Anticamente Vetr Naetr era uno dei Tre princìpali momenti che venivano celebrati. Nell’Ynglinga Saga al capitolo Legislazione di Ódhinn si legge: “Il sacrificio propiziatorio di fertilità doveva aver luogo sul far dell’inverno”. Nella Gísla saga Súrssonar (Saga di Gísli figlio di Súrr) viene riportato quanto segue: “Thorgrímr intendeva allestire la festa d’autunno alle Vetr Naetr (cioè i tre giorni dopo i quali iniziava la stagione invernale, attorno al 14 ottobre. Nota di G.C.Isnardi) e fare la festa dell’inizio inverno sacrificando a Freyr”.

Nella Saga di Olaf il Santo si dice: “c’erano stati numerosi banchetti alle vetr naetr con grandi bevute: al re era stato detto che erano tutti brindisi consacrati agli Asi secondo l’antico costume; si diceva che era stato ucciso del bestiame e dei cavalli e gli altari arrossati col sangue e che il sacrifico e la formula di consacrazione erano stati compiuti in modo che fossero propiziatori alla fertilità”.

Tali sacrifici oggi nell’Asatrù assume un valore simbolico, perché anticamente era questo il momento in cui si uccidevano gli animali la cui carne sarebbe servita come scorta per i mesi invernali e di conseguenza il sangue degli stessi veniva usato per divinare e propiziare la fertilità.

A meno che il contesto attuale non lo preveda in considerazione della vita che si conduce, tale Blót (che comunque deve sempre avvenire in fase di luna crescente) assume oggi un valore simbolico, sostituito con offerte di ringraziamento a Freyr e Freya  oltre che alle Dísir (da non confondere con il Disablót di febbraio) e agli Spiriti. Latte, birra e idromele vengono versati sul suolo come offerta.

Immagine acquisita dal web

Oltre a ciò si eseguono Offerte agli Déi per la divinazione dell’anno a venire.

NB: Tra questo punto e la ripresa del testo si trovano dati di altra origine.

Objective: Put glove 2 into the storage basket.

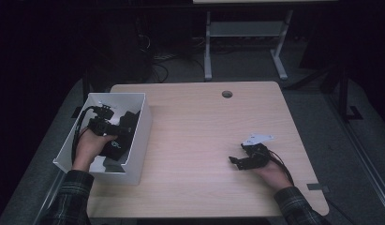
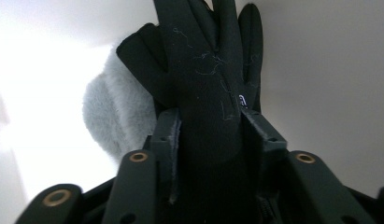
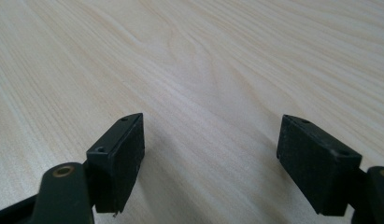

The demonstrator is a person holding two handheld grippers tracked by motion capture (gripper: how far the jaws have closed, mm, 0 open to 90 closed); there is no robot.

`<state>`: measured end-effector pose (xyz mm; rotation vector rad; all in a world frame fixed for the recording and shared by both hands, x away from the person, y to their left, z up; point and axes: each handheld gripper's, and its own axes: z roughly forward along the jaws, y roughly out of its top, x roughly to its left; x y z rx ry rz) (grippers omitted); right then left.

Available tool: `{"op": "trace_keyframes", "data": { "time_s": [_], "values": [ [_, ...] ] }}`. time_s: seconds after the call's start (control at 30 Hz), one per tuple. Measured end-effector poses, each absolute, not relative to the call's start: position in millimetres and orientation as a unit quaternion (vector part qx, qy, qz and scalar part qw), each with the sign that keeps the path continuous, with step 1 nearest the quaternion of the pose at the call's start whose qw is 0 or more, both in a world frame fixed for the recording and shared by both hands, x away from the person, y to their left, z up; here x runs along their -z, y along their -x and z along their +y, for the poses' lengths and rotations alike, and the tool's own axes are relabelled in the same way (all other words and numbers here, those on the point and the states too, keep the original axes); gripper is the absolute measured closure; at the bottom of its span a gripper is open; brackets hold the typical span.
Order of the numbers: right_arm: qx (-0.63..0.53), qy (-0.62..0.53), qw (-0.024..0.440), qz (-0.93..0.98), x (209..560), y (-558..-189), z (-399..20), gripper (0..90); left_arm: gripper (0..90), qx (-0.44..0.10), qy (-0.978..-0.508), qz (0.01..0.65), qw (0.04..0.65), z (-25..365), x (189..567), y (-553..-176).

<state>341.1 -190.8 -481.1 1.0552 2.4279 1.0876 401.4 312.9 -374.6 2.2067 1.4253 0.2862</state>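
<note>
1. While the left tool (image 1: 116, 125) sits inside the white box (image 1: 141, 136) at the worktop's (image 1: 199, 140) left edge, its jaws are clamped on a black glove (image 2: 203, 93).
2. Glove's fingers point away from the tool; pale grey fluffy stuff (image 2: 112, 116) lies just beside it in the box.
3. Right tool (image 1: 236, 161) rests on the bare wood well apart from the box, jaws spread wide, nothing between them.
4. Right hand (image 1: 270, 173) holds that tool low on the worktop.
</note>
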Motion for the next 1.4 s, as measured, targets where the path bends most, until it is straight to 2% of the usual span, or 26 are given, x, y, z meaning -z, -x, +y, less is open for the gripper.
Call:
{"op": "trace_keyframes", "data": {
  "time_s": [0.23,0.37,0.7,0.87,1.07,1.4],
  "values": [
    [-0.376,-0.365,0.139,0.84,481.1,-341.1,-190.7,23.4,37.8,-0.128,-0.806,0.517,0.259,314.2,367.4,-402.0],
    [-0.377,-0.364,0.14,0.84,481.1,-341.2,-190.7,23.4,31.4,-0.142,-0.797,0.518,0.276,317.5,355.5,-400.9],
    [-0.377,-0.364,0.14,0.84,481.1,-341.1,-190.7,23.4,29.6,-0.155,-0.799,0.485,0.32,302.8,319.6,-394.6],
    [-0.377,-0.363,0.14,0.841,481.2,-341.0,-190.6,23.0,29.0,-0.151,-0.807,0.454,0.347,275.1,304.8,-389.3],
    [-0.377,-0.362,0.139,0.841,481.2,-341.1,-190.4,22.3,28.1,-0.139,-0.818,0.419,0.369,237.3,301.7,-379.5],
    [-0.377,-0.362,0.138,0.841,481.2,-340.9,-190.3,22.3,27.3,-0.105,-0.837,0.37,0.389,176.6,317.1,-360.6]
  ]
}}
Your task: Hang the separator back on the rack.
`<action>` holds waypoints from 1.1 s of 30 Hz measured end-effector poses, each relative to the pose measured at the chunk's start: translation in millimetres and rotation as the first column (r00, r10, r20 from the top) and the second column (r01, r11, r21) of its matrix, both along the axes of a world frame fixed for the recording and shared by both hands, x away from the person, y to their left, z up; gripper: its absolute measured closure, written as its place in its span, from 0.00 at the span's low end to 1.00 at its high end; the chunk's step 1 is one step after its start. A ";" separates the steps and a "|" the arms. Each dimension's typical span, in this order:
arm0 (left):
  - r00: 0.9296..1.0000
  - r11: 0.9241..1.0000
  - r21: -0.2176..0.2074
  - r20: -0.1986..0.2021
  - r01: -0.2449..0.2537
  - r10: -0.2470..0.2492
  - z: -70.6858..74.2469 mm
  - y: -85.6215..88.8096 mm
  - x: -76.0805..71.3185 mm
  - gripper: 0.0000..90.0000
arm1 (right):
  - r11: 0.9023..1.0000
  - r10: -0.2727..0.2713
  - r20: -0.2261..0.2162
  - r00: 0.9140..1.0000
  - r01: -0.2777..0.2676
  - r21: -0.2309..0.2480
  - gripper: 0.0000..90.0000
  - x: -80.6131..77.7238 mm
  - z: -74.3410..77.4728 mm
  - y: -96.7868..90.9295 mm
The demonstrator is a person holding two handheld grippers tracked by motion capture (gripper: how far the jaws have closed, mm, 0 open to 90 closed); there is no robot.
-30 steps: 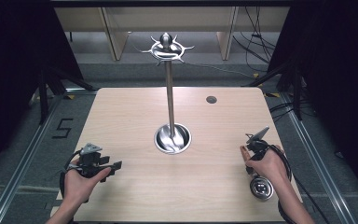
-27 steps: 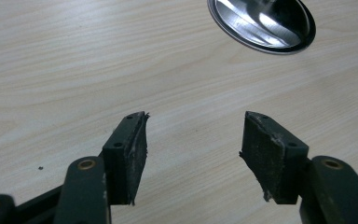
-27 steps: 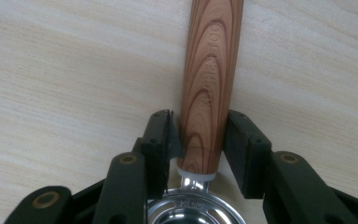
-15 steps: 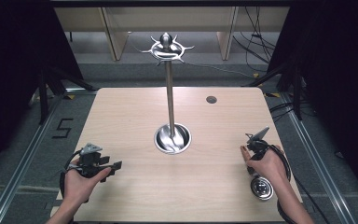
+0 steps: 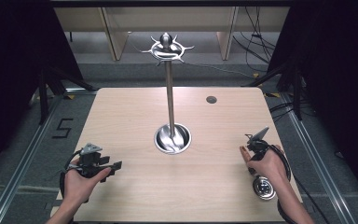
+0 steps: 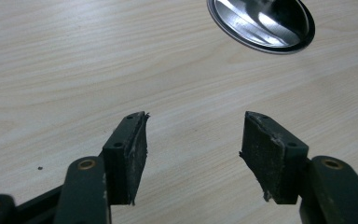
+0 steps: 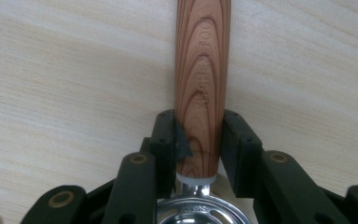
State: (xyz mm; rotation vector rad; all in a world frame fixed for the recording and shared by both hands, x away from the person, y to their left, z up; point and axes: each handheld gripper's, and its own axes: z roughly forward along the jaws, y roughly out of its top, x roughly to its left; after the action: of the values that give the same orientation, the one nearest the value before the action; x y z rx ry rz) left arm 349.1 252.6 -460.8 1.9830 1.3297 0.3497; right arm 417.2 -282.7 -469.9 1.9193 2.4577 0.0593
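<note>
Both tongs sit low over the pale wooden desk (image 5: 135, 116). Left tongs (image 6: 193, 154), held in the left hand (image 5: 81, 179) near the front left corner, are spread wide with bare wood between them. Right tongs (image 7: 199, 140) pinch the wooden handle (image 7: 203, 70) of a metal strainer (image 5: 264, 186) lying by the right edge. At mid-desk a steel stand (image 5: 169, 93) rises from its round base (image 6: 261, 23), a spiked ring at its top.
</note>
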 end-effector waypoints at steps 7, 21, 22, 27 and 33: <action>1.000 1.000 0.000 0.004 -0.001 0.001 0.2 0.0 -0.1 0.44 | 1.000 -0.009 0.029 1.000 0.009 0.020 0.77 -2.1 -0.7 -0.2; 1.000 1.000 -0.005 0.010 -0.002 0.002 0.4 -0.1 -0.2 0.44 | 0.994 0.006 0.049 0.999 -0.011 0.104 0.77 -3.8 13.2 -7.5; 1.000 1.000 -0.002 0.009 0.000 0.000 0.6 0.1 -0.2 0.44 | 0.998 -0.008 0.076 0.997 0.003 0.064 0.77 -5.1 14.2 -5.2; 1.000 1.000 -0.002 0.010 0.000 0.000 0.6 0.2 -0.3 0.44 | 0.997 -0.010 0.083 0.996 0.004 0.071 0.77 -5.7 19.5 -3.5; 1.000 1.000 -0.010 0.017 -0.005 0.005 0.1 -0.1 -0.2 0.44 | 0.997 -0.002 0.112 0.994 -0.007 0.072 0.77 -7.9 24.7 -2.3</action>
State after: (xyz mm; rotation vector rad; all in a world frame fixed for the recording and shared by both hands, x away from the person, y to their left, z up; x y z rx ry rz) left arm 348.9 252.5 -460.6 1.9648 1.3234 0.3608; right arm 409.3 -285.0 -445.1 1.8842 2.4175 0.2515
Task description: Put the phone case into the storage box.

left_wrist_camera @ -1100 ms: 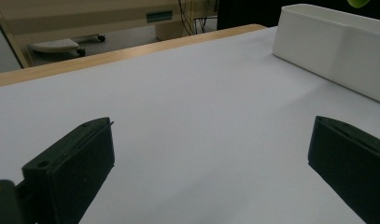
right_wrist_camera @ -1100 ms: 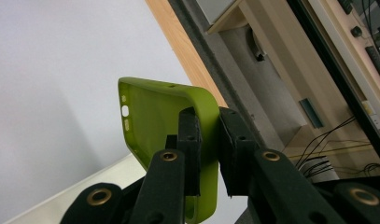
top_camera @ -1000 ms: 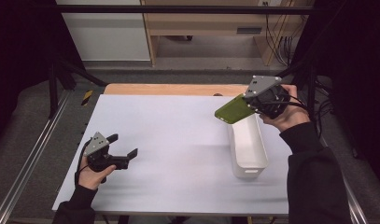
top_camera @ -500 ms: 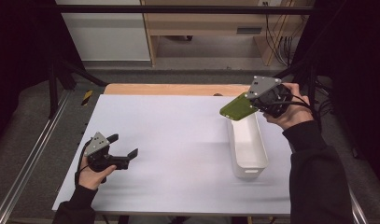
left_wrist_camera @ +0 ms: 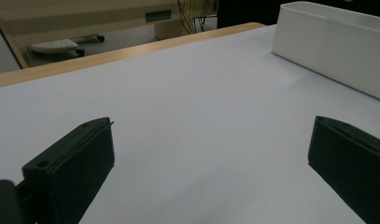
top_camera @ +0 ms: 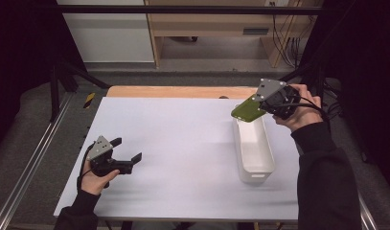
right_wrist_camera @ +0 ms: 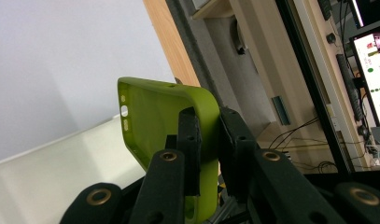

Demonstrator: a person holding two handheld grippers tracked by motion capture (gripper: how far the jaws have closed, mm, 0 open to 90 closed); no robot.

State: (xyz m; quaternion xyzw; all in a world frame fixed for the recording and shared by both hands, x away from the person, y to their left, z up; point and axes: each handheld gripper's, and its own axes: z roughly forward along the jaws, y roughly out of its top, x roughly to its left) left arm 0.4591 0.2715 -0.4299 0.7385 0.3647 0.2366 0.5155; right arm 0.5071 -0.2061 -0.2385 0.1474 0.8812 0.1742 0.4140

Non mancano banchetti e bevute in ricordo degli amici defunti e in onore degli Asen.

Vetr Naetr è in qualche modo il corrispondente al celtico Samhain, momento in cui le Porte dell’Oltremondo si aprono e dove, coloro che detengono le necessarie Conoscenze, hanno la possibilità di contattare con maggior facilità gli spiriti dei defunti.